Complication : étranglement
Perte de l’aspect impulsif et réductible de la hernie + tuméfaction hyperalgique.
Risque : environ 10 % en cas de hernie oblique externe ; près de 30 % pour les crurales.
Si elles contiennent en leur sein du tube digestif (grêle, épiploon ou moins fréquemment côlon, corne vésicale ou appendice) : tableau d’occlusion digestive.
Prise en charge chirurgicale urgente, avant nécrose des viscères.
En cas de perforation digestive : résection d’un segment inévitable, compliquant les suites opératoires.
Traitement : chirurgical
Objectif, quelle que soit la technique : obturer le trajet de la hernie et recréer un plan de solidité.
Associer des mesures hygiénodiététiques et traiter si possible les facteurs favorisants.

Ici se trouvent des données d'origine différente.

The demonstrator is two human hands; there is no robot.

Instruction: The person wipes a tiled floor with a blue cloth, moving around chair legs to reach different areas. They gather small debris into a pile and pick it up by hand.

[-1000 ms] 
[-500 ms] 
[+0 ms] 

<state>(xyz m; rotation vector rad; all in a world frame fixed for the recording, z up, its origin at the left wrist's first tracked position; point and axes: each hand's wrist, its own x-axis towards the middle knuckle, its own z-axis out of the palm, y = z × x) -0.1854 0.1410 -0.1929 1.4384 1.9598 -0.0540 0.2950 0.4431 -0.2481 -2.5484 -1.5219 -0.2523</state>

Informer le patient du rapport bénéfices-risques de l’intervention.
Herniorraphie :
– suture sans tension par le rapprochement des structures anatomiques adjacentes ;
– plusieurs techniques (peu coûteuses) : celle de Shouldice (la plus courante), de Bassini et de Mac Vay.
Hernioplastie :
– obturation avec une prothèse, voie ouverte ou cœlioscopique ;
– principaux inconvénients : coût, danger de migration, risque infectieux majoré ;
– par voie antérieure : intervention de Lichtenstein le plus souvent (prothèse fendue, afin de permettre le passage du cordon) ;
– postérieure : opération de Stoppa, mise en place d’une plaque unique bilatérale en région prépéritonéale ; indiquée essentiellement si : hernies bilatérales, récidives, patients obèses ;
– cœlioscopie : diminue les douleurs postopératoires, favorise la reprise précoce des activités. Mais plus coûteuse et sous anesthésie générale ; contre-indications : hernies volumineuses, abdomens multi-opérés (adhérences multiples), insuffisance cardiaque, emphysème, hypertension intracrânienne.
Indications
En cas de hernie de l’aine unilatérale chez l’adulte jeune : intervention de Shouldice si le défect pariétal est faible (si de grande taille : une prothèse peut être proposée).
Après 60 ans (médiocre qualité des structures anatomiques), risque de récidive important : une prothèse serait plus appropriée.
Cœlioscopie : réservée aux hernies récidivantes, ou bilatérales, ou chez le patient obèse.
Complications
Peropératoires :
– liées à des lésions des structures adjacentes du site opératoire ;
– surtout : atteintes des rameaux nerveux sensitifs responsables soit d’hypo-esthésie partielle ou complète souvent transitoire, soit de douleurs chroniques postopératoires ;
– hémorragiques : si artères et veines iliaques externes et épigastriques touchées ; à reconnaître impérativement ;
– section partielle ou complète du canal déférent, chez l’homme : à réparer.
Postopératoires précoces : lésions vasculaires passées inaperçues lors de l’intervention → reprise chirurgicale immédiate pour contrôle de l’hémorragie.
Plus tardives :
– infection : rare mais potentiellement grave ; l’apparition d’une tuméfaction douloureuse inflammatoire du site opératoire dans les premiers jours impose une réintervention pour drainage et ablation du matériel ;
– sérome et hématome : plus fréquents mais peu graves et dans la plupart des cas spontanément résolutifs.
Séquelles : algies résiduelles (difficiles à traiter), hydrocèle, atrophie testiculaire.
Récidives : 2 à 4 % ; la moitié ont lieu dans les 5 ans (dont un quart la 1re année) ; l’autre moitié dans les 10 ans.